HYRUM, Utah (ABC 4 News) – Winter can be the harshest predator for Utah animals and this season we’ve seen an abundance of snow, so wildlife biologists are closely monitoring our mule deer population.
The Division of Wildlife Resources teamed up with BYU back in 2014, and started researching mule deer does at the beginning and end of winter.
“They are starting to die from malnutrition and we need this snow to melt off so they can get to green vegetation. In some areas, we have really good winter range and they haven’t lost weight as quickly,” Brock McMillian, BYU professor of wildlife biology, said of the research.
Wildlife crews and BYU crews expected deer in parts of the state to face challenges after our extreme winter.
“It’s good information to have –with [the] heavier winters, how does that impact deer? Their survival, their condition, and the overall, the health of the herd,” Kent Hersey, a wildlife biologist with DWR, said.

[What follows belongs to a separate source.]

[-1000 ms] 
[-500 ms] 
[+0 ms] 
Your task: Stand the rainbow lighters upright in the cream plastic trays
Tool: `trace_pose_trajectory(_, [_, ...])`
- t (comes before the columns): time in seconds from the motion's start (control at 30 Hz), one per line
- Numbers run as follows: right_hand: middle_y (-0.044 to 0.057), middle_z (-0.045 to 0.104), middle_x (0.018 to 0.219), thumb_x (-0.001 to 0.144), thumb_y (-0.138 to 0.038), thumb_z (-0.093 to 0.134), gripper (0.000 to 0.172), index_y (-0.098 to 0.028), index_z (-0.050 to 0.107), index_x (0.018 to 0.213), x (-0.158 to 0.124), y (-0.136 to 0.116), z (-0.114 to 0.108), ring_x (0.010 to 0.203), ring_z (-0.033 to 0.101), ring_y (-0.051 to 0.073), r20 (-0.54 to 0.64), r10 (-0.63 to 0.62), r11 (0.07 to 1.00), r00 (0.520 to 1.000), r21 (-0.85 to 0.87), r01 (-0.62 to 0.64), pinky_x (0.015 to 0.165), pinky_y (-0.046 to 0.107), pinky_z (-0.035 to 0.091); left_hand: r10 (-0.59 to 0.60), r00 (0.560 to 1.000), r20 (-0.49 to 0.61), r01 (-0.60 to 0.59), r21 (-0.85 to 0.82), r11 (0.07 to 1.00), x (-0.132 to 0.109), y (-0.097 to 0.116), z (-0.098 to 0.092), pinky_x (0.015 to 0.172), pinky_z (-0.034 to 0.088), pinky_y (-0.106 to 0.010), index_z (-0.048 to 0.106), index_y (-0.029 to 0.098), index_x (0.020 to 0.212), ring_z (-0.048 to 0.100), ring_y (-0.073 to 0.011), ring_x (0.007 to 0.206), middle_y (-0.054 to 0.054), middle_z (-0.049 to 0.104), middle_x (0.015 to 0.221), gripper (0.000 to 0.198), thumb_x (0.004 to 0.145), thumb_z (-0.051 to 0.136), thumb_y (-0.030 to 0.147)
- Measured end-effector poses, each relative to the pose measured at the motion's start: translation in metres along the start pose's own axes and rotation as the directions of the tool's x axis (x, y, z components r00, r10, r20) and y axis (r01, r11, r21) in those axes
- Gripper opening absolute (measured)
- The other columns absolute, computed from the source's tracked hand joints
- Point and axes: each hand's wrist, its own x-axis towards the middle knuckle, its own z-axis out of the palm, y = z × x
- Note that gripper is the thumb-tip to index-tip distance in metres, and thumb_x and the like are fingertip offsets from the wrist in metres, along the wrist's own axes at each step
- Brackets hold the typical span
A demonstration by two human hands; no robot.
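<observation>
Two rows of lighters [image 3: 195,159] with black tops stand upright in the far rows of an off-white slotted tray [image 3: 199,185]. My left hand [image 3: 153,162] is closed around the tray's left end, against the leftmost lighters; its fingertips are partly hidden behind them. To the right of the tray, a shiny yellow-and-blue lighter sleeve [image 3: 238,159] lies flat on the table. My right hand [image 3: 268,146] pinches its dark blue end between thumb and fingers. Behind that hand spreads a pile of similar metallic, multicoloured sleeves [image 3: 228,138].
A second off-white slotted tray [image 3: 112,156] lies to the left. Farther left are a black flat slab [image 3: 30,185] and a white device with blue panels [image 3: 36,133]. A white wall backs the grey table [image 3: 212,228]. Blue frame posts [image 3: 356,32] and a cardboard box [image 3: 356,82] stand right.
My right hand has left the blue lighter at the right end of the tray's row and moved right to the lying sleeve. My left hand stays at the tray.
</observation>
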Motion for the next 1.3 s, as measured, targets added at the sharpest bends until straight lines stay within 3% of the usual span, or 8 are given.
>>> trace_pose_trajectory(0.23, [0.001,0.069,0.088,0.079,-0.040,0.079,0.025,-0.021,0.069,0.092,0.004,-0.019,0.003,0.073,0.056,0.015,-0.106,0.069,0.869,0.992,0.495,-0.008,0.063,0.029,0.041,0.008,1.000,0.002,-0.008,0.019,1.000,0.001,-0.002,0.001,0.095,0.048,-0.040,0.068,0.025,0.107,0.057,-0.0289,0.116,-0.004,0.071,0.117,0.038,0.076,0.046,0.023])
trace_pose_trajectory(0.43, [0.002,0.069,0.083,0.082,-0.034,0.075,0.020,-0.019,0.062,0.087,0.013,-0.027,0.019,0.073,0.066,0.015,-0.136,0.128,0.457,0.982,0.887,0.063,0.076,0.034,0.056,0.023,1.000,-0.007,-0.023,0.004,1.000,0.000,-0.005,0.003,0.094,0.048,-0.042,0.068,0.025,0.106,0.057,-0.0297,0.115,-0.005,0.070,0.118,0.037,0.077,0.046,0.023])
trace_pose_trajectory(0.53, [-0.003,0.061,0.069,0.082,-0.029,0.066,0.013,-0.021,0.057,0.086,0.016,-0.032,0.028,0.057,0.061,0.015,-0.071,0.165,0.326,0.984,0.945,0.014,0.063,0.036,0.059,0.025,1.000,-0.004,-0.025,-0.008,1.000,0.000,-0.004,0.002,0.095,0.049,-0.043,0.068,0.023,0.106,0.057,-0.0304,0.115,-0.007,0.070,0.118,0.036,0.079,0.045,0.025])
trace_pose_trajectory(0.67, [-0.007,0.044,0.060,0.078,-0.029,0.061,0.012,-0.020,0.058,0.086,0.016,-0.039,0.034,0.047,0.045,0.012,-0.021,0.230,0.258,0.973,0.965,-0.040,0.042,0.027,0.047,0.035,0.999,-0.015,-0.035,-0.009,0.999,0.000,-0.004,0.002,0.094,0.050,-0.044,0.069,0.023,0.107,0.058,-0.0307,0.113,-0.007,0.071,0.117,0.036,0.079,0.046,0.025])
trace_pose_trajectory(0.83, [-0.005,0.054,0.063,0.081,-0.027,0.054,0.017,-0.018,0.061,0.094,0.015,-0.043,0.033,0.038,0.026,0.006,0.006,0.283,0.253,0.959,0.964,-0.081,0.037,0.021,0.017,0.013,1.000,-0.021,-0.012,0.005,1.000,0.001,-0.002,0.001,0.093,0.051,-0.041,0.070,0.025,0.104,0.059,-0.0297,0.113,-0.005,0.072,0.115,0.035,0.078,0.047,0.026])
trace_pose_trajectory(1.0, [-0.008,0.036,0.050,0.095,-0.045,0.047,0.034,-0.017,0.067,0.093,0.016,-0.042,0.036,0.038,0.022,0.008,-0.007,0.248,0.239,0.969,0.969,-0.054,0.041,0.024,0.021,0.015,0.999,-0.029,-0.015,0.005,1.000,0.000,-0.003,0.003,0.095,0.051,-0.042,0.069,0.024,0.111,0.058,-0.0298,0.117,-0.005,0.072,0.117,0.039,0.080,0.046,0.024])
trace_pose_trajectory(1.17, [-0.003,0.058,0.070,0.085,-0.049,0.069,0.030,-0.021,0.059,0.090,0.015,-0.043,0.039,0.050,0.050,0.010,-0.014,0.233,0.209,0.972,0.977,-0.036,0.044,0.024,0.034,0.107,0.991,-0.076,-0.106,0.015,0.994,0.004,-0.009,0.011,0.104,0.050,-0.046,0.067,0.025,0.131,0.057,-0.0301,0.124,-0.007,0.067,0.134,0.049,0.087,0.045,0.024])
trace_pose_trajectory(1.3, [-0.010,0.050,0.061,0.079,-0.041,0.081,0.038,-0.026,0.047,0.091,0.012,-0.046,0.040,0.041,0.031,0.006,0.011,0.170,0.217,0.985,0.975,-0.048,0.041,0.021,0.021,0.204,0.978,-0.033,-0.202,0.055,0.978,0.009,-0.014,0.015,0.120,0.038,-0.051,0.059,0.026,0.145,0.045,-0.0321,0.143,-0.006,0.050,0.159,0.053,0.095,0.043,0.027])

The field research study involves a helicopter finding collared deer, a crew shooting a net gun at the deer, then flying the animals to wildlife crews. Biologists conduct a series of tests including blood draws, mineral tests for nutrition, age determination, ultrasounds and vaginal implants to track fawns.
“We do an intensive work up, so we can get as much information on the deer herd as we can,” Kent Hersey if DWR said.
This is the last year testing will take place at the end of winter. It’s expensive research, and biologists say they’ve collected a tremendous amount of research in the last five years.